Unfortunately still can't repro the on passing commit with new FW. I'm doing:

git checkout c1c3f6b571
CONFIG=Release ./build_metal.sh
 pytest "models/demos/t3000/falcon40b/tests/test_perf_falcon.py::test_perf_bare_metal[falcon_40b-prefill_seq2048_bfp8-8chips]"

This sequence is hanging for me. Are there other env variables to set?

mtairum commented 4 days ago

@aliuTT Where is it hanging?

The warmup run should take approximately 5 min (timings below).

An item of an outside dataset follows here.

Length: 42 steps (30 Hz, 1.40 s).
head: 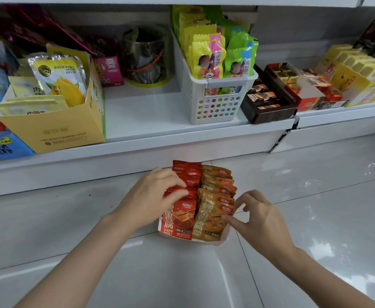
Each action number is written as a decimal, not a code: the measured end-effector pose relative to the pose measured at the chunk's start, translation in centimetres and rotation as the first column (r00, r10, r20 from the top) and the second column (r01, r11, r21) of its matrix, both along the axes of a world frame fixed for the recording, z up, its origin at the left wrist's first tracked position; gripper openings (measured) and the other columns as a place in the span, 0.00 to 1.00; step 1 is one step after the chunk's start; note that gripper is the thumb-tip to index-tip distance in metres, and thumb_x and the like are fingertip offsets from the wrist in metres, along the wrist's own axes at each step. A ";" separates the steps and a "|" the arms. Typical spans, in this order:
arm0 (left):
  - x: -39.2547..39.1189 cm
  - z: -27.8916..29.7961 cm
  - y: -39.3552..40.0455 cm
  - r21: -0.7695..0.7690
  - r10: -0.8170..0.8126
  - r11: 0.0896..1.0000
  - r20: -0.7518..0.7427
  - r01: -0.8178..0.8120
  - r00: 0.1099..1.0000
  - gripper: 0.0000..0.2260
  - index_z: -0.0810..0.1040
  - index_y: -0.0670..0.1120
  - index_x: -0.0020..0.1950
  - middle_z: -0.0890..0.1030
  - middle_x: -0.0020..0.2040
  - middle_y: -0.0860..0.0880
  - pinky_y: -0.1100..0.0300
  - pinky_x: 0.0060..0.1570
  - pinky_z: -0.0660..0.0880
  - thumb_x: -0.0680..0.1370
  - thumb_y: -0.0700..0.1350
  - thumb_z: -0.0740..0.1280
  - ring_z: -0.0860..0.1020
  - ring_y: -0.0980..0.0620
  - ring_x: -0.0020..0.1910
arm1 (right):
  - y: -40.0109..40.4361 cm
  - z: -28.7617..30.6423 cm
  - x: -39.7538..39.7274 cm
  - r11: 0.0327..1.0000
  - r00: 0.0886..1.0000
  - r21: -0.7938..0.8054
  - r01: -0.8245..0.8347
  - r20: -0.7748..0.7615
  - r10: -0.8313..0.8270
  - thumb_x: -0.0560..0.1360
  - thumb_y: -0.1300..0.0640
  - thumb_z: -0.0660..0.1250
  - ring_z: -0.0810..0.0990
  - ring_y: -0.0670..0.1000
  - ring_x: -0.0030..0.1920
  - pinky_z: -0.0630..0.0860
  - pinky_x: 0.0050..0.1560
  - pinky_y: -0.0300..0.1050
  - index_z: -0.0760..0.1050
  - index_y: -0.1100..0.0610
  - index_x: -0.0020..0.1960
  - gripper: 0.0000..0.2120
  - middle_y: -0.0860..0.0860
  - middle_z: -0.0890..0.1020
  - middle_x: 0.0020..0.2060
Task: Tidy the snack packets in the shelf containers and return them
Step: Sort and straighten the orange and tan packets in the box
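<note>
1. Packets fill one small white open-topped box (pixel 223 237) on the pale glossy tiled floor (pixel 315 196), at 6 o'clock from the white shelf (pixel 151 112); two rows stand in it, red snack packets (pixel 178 216) on the 9 o'clock side and tan snack packets (pixel 211 221) on the 3 o'clock side.
2. Two bare hands work here. The left hand (pixel 153 196) lies over the red row, fingers curled onto the packet tops. The right hand (pixel 256 215) pinches the edge of the front tan packet between thumb and fingertips.
3. On the shelf: one yellow cardboard box (pixel 55 130) at 10 o'clock, one white perforated plastic basket (pixel 215 103) of yellow and green packets at 12 o'clock, one dark brown tray of chocolates (pixel 268 107) at 1 o'clock.
4. Overlap hides the exact packet count in each row; most of the box wall is covered. A clear round tub (pixel 147 56) at the back is blurred, its contents unreadable.
</note>
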State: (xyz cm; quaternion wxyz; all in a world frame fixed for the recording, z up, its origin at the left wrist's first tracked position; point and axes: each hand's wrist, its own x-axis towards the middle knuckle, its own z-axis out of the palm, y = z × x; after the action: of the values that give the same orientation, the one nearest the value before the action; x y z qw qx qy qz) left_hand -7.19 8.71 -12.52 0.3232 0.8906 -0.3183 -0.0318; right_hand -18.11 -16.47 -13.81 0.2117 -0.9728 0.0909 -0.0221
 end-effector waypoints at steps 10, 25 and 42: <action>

I'm running with the following flags:

export TT_METAL_ASYNC_DEVICE_QUEUE=1
export TTNN_CONFIG_OVERRIDES='{"enable_fast_runtime_mode": true}'
# This is necesary
export WH_ARCH_YAML=wormhole_b0_80_arch_eth_dispatch.yaml

# These shouldn't be necessary
export ENABLE_TRACY=1
export ENABLE_PROFILER=1

I've tried to reproduce your steps on sjc-lab-3002. Seeing the error: RuntimeError: TT_FATAL @ ../tt_metal/impl/allocator/allocator.cpp:105: num_shards.value() <= num_compute_banks

-> The eth dispatch flag is required: WH_ARCH_YAML=wormhole_b0_80_arch_eth_dispatch.yaml pytest "models/demos/t3000/falcon40b/tests/test_perf_falcon.py::test_perf_bare_metal[falcon_40b-prefill_seq2048_bfp8-8chips]" works fine.